# INPUT DATA

_ _ _ _ _ _ _

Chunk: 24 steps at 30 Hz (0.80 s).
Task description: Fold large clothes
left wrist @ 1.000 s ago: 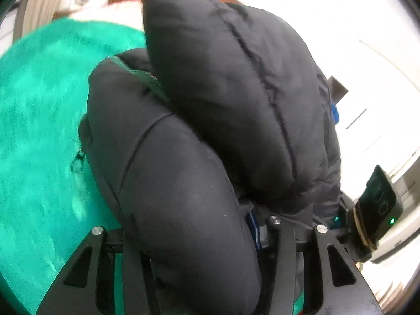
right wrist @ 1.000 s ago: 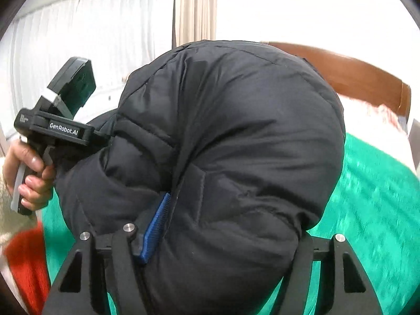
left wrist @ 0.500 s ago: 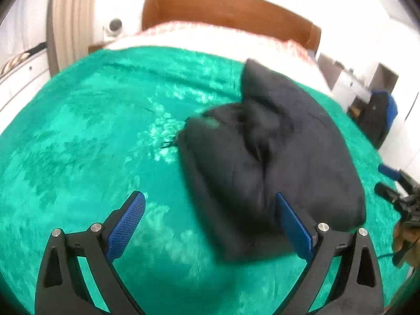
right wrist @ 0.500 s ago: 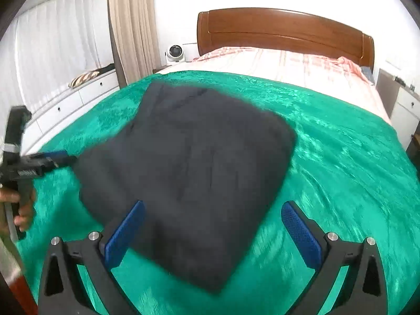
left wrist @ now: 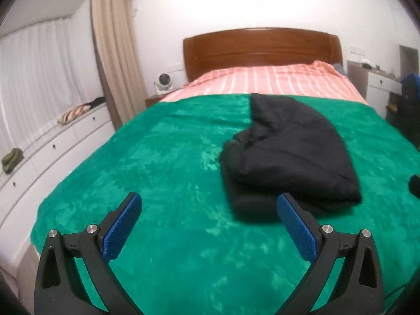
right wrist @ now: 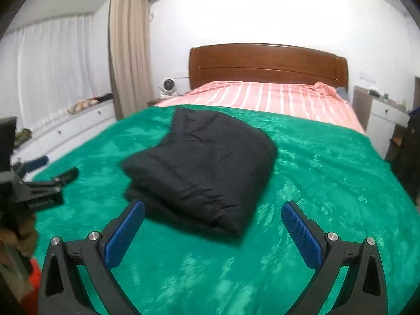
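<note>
Nearest in the left wrist view, the left gripper has its blue-padded fingers spread wide with nothing between them, hanging over bare green blanket. The right gripper is likewise spread and empty. Neither touches cloth, which suits a folded garment that needs no more handling: wide jaws held clear cannot snag or drag a layer out of place.

Just beyond the right gripper lies the black padded jacket, folded into a thick bundle on the blanket, its doubled layers stacked with the fold edge toward the cameras. From the left it sits to the right of centre, resting flat on the bed, apart from both grippers. The soft bedding gives it a broad, level base, so the puffy layers probably stay put, though such filling may spring open a little.

At the left edge of the right wrist view, the person's hand grips the other tool's handle.

Farther off come the pink striped sheet, the wooden headboard, a small fan beside it, and curtains over white drawers.

The fold looks finished.
</note>
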Tool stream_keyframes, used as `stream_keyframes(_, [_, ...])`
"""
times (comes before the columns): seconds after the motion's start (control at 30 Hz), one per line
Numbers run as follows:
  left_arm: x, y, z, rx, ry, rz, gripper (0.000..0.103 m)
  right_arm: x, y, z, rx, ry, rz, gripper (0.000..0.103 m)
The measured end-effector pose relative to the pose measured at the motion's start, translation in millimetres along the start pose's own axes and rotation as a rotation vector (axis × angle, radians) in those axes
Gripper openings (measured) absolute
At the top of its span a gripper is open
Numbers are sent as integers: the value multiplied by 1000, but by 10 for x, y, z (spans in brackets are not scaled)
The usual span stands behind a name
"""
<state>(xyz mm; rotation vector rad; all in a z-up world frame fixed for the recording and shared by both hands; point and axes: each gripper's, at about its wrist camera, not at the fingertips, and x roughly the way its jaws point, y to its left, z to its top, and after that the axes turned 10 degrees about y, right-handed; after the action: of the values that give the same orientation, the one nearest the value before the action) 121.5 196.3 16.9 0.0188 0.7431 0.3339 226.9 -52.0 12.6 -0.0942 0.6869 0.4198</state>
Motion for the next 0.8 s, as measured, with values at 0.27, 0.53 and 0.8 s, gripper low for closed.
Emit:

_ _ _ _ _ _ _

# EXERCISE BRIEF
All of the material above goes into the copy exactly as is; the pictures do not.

# REPLY
Chunk: 24 steps at 30 Hz (0.80 s).
Task description: Fold large clothes
left wrist @ 1.000 s ago: 
right wrist @ 1.000 s ago: 
left wrist @ 0.500 s ago: 
right wrist @ 0.500 s ago: 
left wrist @ now: 
right wrist @ now: 
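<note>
Nearest in the left wrist view, the left gripper has its blue-padded fingers spread wide with nothing between them, hanging over bare green blanket. The right gripper is likewise spread and empty. Neither touches cloth, which suits a folded garment that needs no more handling: wide jaws held clear cannot snag or drag a layer out of place.

Just beyond the right gripper lies the black padded jacket, folded into a thick bundle on the blanket, its doubled layers stacked with the fold edge toward the cameras. From the left it sits to the right of centre, resting flat on the bed, apart from both grippers. The soft bedding gives it a broad, level base, so the puffy layers probably stay put, though such filling may spring open a little.

At the left edge of the right wrist view, the person's hand grips the other tool's handle.

Farther off come the pink striped sheet, the wooden headboard, a small fan beside it, and curtains over white drawers.

The fold looks finished.
</note>
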Tool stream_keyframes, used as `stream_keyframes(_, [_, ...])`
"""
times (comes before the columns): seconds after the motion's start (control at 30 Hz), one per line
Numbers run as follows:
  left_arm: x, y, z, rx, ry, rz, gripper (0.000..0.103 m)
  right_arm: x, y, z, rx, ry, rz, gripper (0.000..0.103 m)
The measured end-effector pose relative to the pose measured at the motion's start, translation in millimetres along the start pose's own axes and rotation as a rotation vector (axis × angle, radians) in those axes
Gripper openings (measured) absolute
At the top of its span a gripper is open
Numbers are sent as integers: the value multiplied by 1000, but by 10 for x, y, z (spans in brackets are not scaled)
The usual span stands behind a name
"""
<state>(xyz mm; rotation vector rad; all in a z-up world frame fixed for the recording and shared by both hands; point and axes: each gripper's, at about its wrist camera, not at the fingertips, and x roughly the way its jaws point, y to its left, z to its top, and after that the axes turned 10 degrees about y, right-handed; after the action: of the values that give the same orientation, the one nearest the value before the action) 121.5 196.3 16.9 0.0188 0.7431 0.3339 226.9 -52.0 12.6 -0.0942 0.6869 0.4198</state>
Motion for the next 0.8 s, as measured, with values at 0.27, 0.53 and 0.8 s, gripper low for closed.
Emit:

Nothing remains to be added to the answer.